Germany’s economics minister believes that his country could soon face a collapse of “social peace” as a result of rising energy prices.
A loss of spending power and a “credit crunch” brought about by the sudden spike in energy prices could bring about serious problems for Germany’s “social peace”, the country’s economic and climate minister, Robert Habeck, has said.
The Green minister’s comments come as Germany enters an economic and social tailspin as a result of Russia’s move to cut considerably the amount of gas it is supplying to the country, seemingly in response to the host of sanctions imposed on Vladimir Putin’s country by the West.
According to a report by Der Spiegel, the resultant gas crisis caused by the Kremlin turning down the taps has left Germany in an extremely vulnerable economic position, with Habeck himself now expressing concern that an ensuing economic crisis could lead to social unrest in the country.
“Social peace in Germany is being severely challenged and strained,” the minister reportedly admitted, citing a possible slipping of the German economy.
Habeck has meanwhile begged for the Canadian government to release a spare part for the main pipeline between Russia and Germany that can only be manufactured in the North American country.
The absence of this part — a turbine manufactured by Siemens Energy AG — has been cited by Russia as the reason it has dramatically reduced the amount of gas it is supplying Germany with.
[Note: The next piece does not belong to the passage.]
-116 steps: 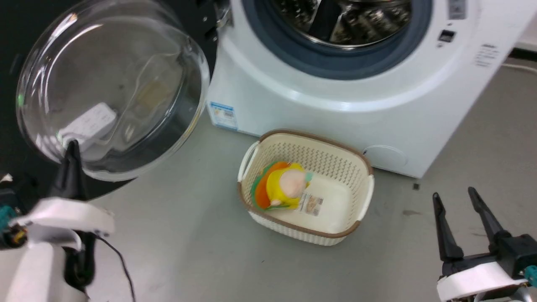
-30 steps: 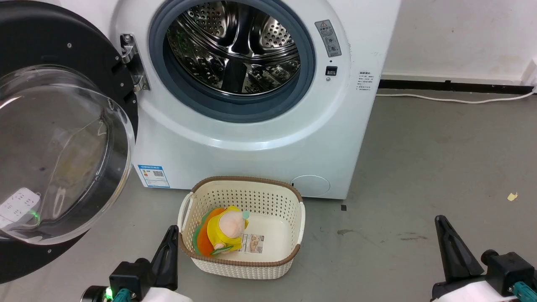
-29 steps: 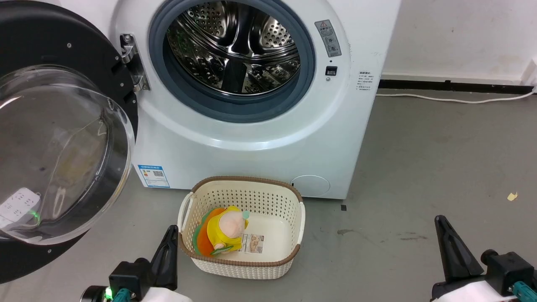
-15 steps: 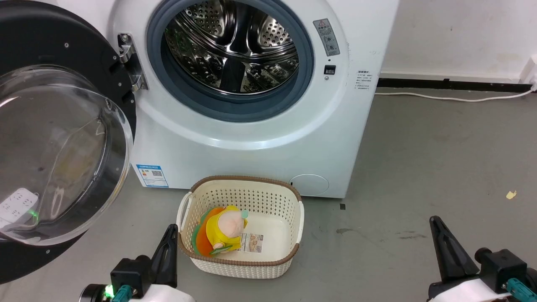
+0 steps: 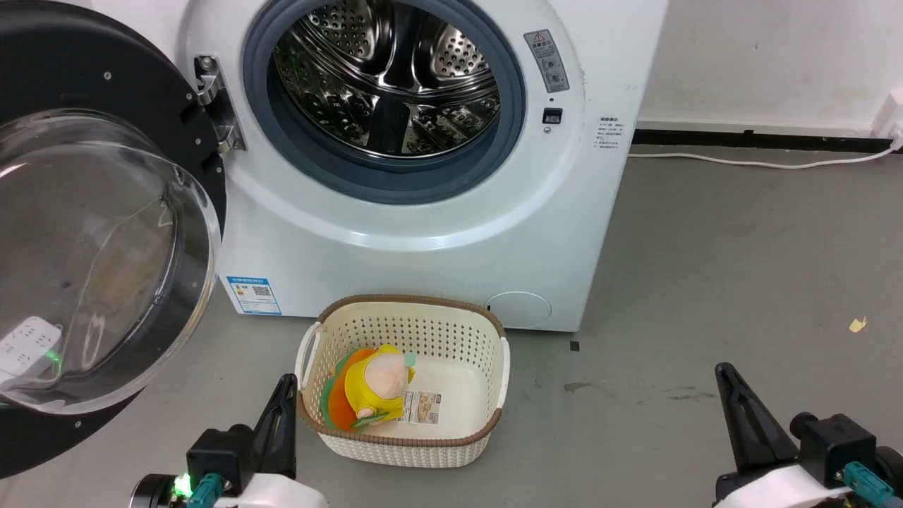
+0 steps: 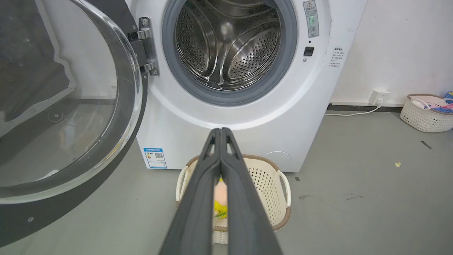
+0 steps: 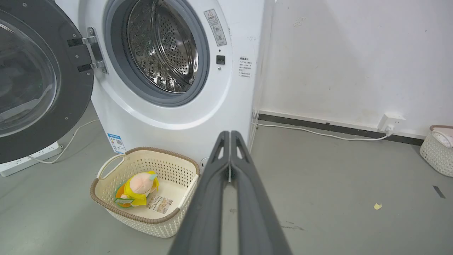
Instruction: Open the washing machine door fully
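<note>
We see the washing machine door (image 5: 92, 240) swung wide out to the left of the washing machine (image 5: 423, 233). It hangs from the metal hinge (image 5: 215, 106) beside the drum opening (image 5: 388, 77). Its inner side faces us, with the bulging clear glass bowl ringed by the glossy black disc. Through the glass a white power strip (image 5: 28, 339) with a green light shows on the floor (image 5: 741, 268) behind it. The grey rubber rim and the perforated steel drum stand fully exposed.

Our left gripper (image 5: 283, 395) sits low at the lower left of the head view, just beside the left end of the cream laundry basket (image 5: 402, 302) and well apart from the door. Its jaws are pressed together and hold nothing, and the left wrist view shows the two dark fingers meeting at their tips. Our right gripper (image 5: 730, 388) hovers over bare floor at the lower right, well away from the machine. Its jaws are likewise closed tight and empty.

The basket stands on the floor just in front of the machine, below the small round white flap (image 5: 518, 309). A yellow and orange plush toy (image 5: 374, 388) lies in its left half beside a paper label. A white cable (image 5: 741, 162) runs along the foot of the wall to the right.
</note>
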`<state>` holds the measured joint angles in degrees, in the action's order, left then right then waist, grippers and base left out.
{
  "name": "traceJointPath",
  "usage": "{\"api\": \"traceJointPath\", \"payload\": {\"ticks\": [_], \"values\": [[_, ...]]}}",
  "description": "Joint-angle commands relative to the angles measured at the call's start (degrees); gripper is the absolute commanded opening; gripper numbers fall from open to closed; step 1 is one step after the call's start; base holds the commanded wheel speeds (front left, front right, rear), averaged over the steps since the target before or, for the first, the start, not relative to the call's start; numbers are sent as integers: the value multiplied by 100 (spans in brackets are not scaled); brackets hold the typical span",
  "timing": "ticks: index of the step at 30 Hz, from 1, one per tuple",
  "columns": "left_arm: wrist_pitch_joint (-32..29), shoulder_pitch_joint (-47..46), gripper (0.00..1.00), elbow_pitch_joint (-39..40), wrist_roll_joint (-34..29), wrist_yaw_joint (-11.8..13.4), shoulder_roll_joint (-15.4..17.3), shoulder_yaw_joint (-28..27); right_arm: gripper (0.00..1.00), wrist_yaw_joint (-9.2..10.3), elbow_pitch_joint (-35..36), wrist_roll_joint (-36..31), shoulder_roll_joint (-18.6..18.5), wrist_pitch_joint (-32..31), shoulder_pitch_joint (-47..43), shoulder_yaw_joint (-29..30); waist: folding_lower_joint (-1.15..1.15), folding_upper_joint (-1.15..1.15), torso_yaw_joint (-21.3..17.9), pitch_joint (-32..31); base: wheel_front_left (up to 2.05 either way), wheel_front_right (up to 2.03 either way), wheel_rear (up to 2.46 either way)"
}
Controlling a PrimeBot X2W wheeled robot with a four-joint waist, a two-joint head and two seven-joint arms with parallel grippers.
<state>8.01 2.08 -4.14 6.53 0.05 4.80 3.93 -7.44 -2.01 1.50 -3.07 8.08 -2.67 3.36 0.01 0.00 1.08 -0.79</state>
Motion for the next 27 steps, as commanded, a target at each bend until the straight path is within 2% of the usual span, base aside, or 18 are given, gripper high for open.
{"api": "traceJointPath", "payload": {"ticks": [1,27], "values": [[-40,-84,0,40,-45,-2,-9,-35,0,-2,36,-11,9,-43,103,-21,0,0,-2,2,0,0,0],[-345,-134,0,189,-288,-3,-82,-178,0,-3,102,-67,13,-349,168,-147,0,0,-45,33,0,0,0]]}}
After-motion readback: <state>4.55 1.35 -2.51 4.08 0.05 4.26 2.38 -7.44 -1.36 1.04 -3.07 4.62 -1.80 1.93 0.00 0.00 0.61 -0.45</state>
“If it’s a legal question for Canada, I want to make clear that I’m not asking them to deliver it to Russia, but to bring it to Germany,” Habeck said, alluding to sanctions in place against Russia that may be preventing the spare part from being shipped.
“It is with a heavy heart that we had to ask for this.”
Fears surrounding a collapse in “social peace” in Germany come as politicians in the country brace for the complete loss of Russian gas, an event some — including Habeck himself — are anticipating could happen later this month.
Such a move would almost certainly plunge the country into a severe recession, without one forecast predicting the country’s economy to suffer around a €200 billion loss within six months of supplies being cut off.
The extreme vulnerability to losing Russian supplies has been squarely blamed on Germany’s addiction to Russian gas, something that former U.S. President Donald Trump warned about back in 2018, to little effect.
However, despite the dire situation Germany has now found itself in, Habeck has said that he and his government are still backing even more sanctions against Russia — a move that would likely bring as-of-yet unknown hardship to Europe.
“I don’t want to hide the fact that my ministry is still thinking about further sanctions,” Habeck admitted, swearing that previous measures have indeed been hurting the Russian economy.